• **Problem requirements**
If a line in the listing below includes the word "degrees", pick it out.

• **Data section**
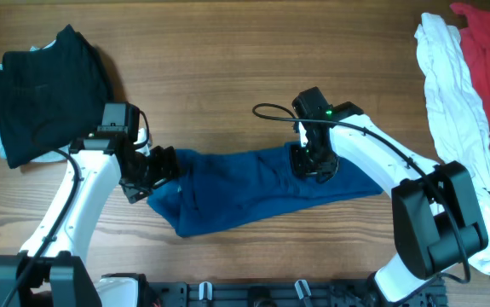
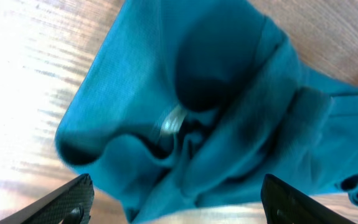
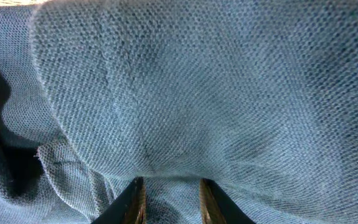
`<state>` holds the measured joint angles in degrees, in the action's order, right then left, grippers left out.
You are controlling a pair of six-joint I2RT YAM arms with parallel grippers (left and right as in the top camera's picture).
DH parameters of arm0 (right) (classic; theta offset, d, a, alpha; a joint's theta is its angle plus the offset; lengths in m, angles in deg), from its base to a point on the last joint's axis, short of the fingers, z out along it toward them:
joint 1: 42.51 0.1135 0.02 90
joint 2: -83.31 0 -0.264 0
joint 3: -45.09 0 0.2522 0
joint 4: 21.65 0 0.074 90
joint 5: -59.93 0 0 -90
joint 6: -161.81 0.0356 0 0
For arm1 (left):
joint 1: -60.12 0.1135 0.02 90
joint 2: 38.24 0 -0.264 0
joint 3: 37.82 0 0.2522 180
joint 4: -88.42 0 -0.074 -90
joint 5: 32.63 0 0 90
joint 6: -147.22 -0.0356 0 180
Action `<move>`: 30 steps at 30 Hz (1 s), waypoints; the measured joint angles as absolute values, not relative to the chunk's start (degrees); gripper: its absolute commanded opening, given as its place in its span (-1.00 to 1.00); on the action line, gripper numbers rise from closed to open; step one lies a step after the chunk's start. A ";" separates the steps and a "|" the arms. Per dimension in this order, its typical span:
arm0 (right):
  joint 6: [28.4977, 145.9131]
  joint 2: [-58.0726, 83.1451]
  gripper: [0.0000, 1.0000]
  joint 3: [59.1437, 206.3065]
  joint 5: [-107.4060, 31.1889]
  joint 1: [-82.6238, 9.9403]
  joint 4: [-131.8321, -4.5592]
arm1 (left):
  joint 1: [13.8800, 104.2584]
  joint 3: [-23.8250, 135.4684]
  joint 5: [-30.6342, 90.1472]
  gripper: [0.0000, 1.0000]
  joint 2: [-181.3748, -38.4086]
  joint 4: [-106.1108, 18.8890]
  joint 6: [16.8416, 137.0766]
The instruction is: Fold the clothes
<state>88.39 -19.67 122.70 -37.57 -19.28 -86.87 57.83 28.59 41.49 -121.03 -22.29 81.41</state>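
1. From overhead, we see the blue shirt [image 1: 245, 188] lying as a crumpled band on the wooden worktop [image 1: 227, 68], stretched between the two grippers. The left gripper [image 1: 161, 166] is at its left end. The right gripper [image 1: 313, 162] bears down on its far edge, nearer the right end. Beyond the left gripper, out to its left, lies a folded black garment [image 1: 44, 89] with a pale-blue garment [image 1: 0, 149] peeking out beneath it. Well to the right of the right gripper lie a white garment [image 1: 449, 94] and a red garment [image 1: 487, 60], touching each other.
2. In the left wrist view, that gripper's fingers [image 2: 73, 199] stand wide apart and grip nothing. The bunched shirt lies just ahead of them, reaching in between.
3. In the right wrist view, the fingers [image 3: 131, 200] are nearly together, pinching a fold of the shirt. Wrinkles run out from the pinch, and blue knit fills the view.
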 measured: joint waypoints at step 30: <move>88.39 -19.67 -0.45 122.70 -37.59 -19.28 -86.83 | 51.74 26.27 35.18 0.66 -134.54 -34.33 69.67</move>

• **Task output**
`<state>` holds the measured joint angles in degrees, in the action's order, right then left, grippers left out.
Action `<move>`: 30 steps at 30 Hz (1 s), waypoints; the measured joint angles as absolute values, not relative to the chunk's start (degrees); gripper: its absolute commanded opening, given as its place in its span (-1.00 to 1.00); on the action line, gripper numbers rise from closed to open; step one lies a step after the chunk's start. A ";" separates the steps and a "|" the arms. Per dimension in this order, its typical span:

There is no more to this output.